Curiosity's onboard instruments could allow the mission's science team to gain a better understanding of the materials that bind the conglomerate rock, which would reveal more about the characteristics of the watery environment that produced it. Further analysis might also yield more information about the regional geology of Gale Crater, the rover's landing site.

Mission planners chose this landing site based on detailed study of many ground images returned from the orbiters that have circled Mars since the 1990s. Aerial views showed a number of geologic features where scientists thought the rover might find clues about the history of Mars' evolution from a hot, wet environment to a cold, dry one.

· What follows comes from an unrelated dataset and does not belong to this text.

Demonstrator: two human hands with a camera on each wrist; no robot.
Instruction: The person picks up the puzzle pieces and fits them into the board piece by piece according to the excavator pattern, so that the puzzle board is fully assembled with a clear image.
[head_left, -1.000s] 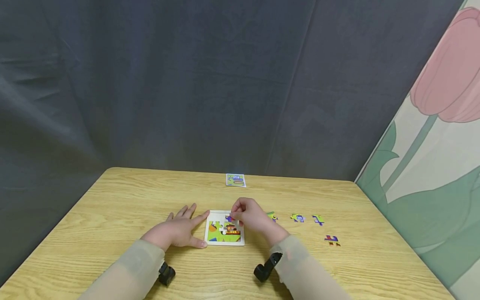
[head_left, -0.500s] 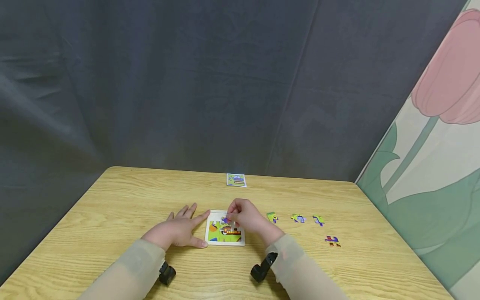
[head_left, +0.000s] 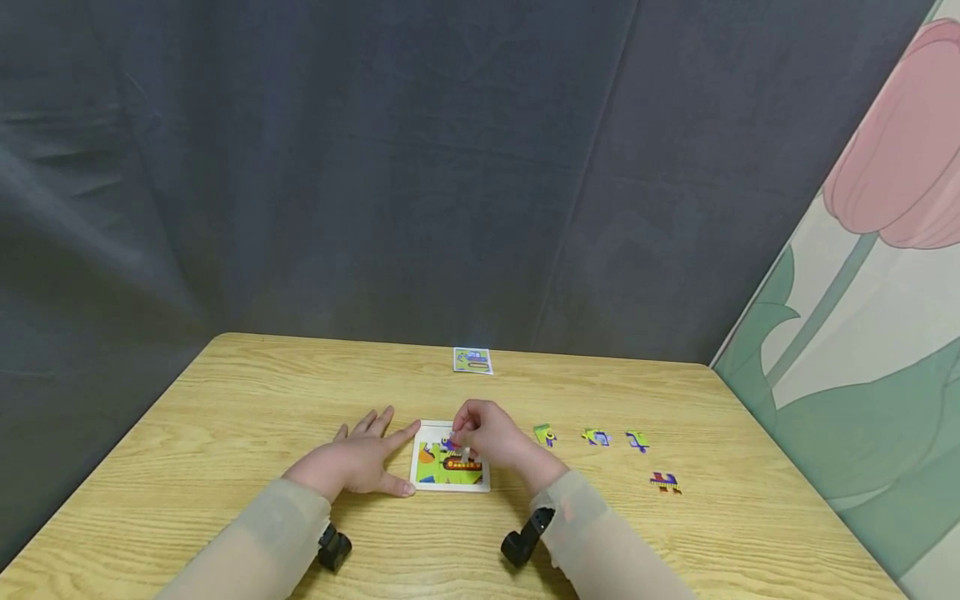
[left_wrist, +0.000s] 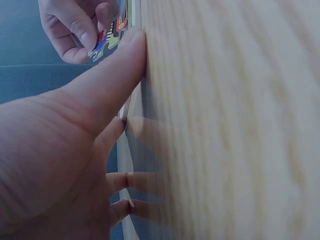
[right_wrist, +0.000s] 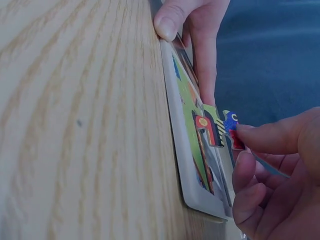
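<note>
While the table [head_left: 225, 417] carries everything, the tray [head_left: 448, 485] lies near its middle. Flat, fingers straight, the left hand [head_left: 360, 460] braces the tray's left edge. Over the tray, the right hand [head_left: 491, 437] pinches a piece [right_wrist: 231, 127]. Four loose pieces [head_left: 596, 436] and a card [head_left: 472, 360] lie apart.

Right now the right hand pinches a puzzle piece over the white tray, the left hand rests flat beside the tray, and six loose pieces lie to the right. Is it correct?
Not quite: the head view shows four loose pieces, not six. The right hand pinches a puzzle piece over the white tray; the left hand rests flat beside it.
</note>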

Curiosity's destination is Mount Sharp, a mountain rising from the center of the crater's plain. Scientists are sure that the clay and sulfate minerals detected there by the orbiters can be good preservers of carbon-based organic chemicals that are potential ingredients for life.

"A long-flowing stream can be a habitable environment," said MSL project scientist John Grotzinger of the California Institute of Technology. "It is not our top choice as an environment for preservation of organics, though. We're still going to Mount Sharp, but this is insurance that we have already found our first potentially habitable environment."

Given the size of the gravel in the ancient streambed, the science team calculates that the water flow that carried it along moved at about one meter per second and was "somewhere between ankle and hip deep," Dietrich said.

MSL landed on Mars with a two-year prime mission, carrying 10 instruments to collect samples and analyze surface materials to seek out conditions favorable for microbial life.